_TASK REQUIREMENTS_
Wherever the string "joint" appears in a line of the listing below, report that line.

_RECORDED DATA_
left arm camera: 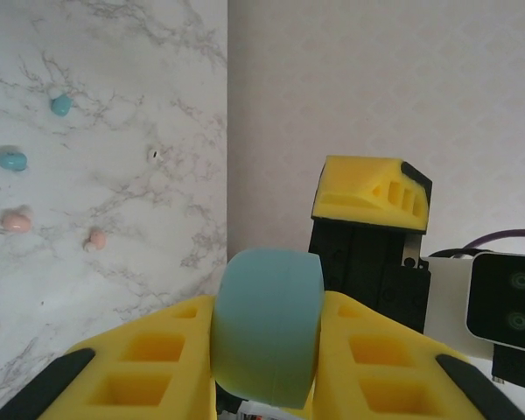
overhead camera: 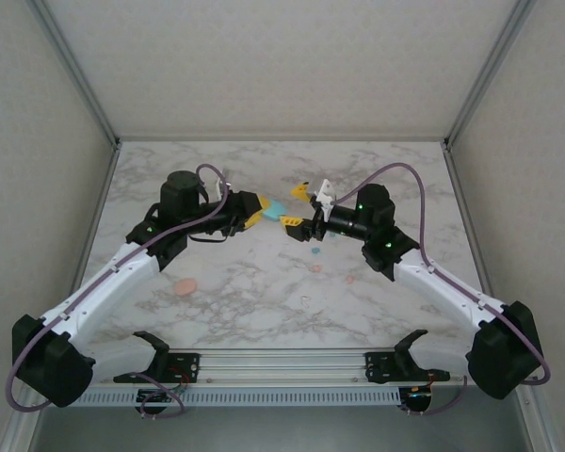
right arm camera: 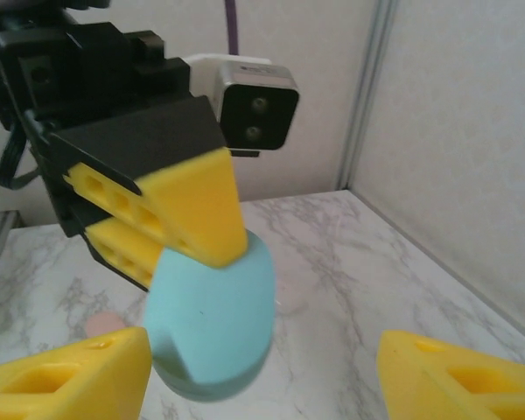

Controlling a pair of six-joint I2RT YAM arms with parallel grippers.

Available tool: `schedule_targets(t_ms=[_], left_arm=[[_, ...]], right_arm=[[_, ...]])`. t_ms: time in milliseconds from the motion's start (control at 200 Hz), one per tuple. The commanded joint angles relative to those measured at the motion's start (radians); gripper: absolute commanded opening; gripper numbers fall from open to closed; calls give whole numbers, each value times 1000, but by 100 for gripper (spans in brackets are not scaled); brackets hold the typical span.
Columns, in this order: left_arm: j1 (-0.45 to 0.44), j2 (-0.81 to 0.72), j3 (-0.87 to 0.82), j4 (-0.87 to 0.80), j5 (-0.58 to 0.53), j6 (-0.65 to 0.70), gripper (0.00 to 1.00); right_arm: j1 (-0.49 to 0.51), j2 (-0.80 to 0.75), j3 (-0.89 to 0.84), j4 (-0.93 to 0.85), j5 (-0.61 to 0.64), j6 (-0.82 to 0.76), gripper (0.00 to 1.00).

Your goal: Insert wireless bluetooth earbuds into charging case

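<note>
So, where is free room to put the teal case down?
Free: the far table strip by the back wall; the near strip by the rail. Crowded: the centre, with left gripper holding the teal case, right gripper and earbuds.

White marble table (left arm camera: 114, 52) veined grey, pale teal case (left arm camera: 267, 324), yellow left gripper fingers (left arm camera: 149, 359), teal earbuds (left arm camera: 11, 160) and seemingly salmon-pink earbuds (left arm camera: 17, 220) left of the case
</note>
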Motion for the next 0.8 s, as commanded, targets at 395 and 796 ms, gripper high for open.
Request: schedule_targets(t_ms=[395, 796], left_arm=[[-10, -37, 16, 46, -6, -10, 15], [-11, -50, 17, 48, 5, -3, 16]], right_arm=[[35, 60, 66, -16, -67, -17, 59], [36, 53, 75, -13, -39, -4, 50]])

_TASK ANSWER_
Controlling a pair of six-joint I2RT YAM arms with parallel grippers.
Available tool: `schedule_targets(t_ms=[_], left_arm=[[_, ...]], right_arm=[[_, ...]])`. t_ms: time in milliseconds from the motion's start (control at 200 Hz), one per tuple. The commanded joint angles relative to those measured at the motion's start (radians); gripper: absolute commanded opening; gripper numbers fall from open to closed; calls give whole numbers, each value times 1000, but by 100 for gripper (spans in brackets are not scaled); brackets hold the typical span.

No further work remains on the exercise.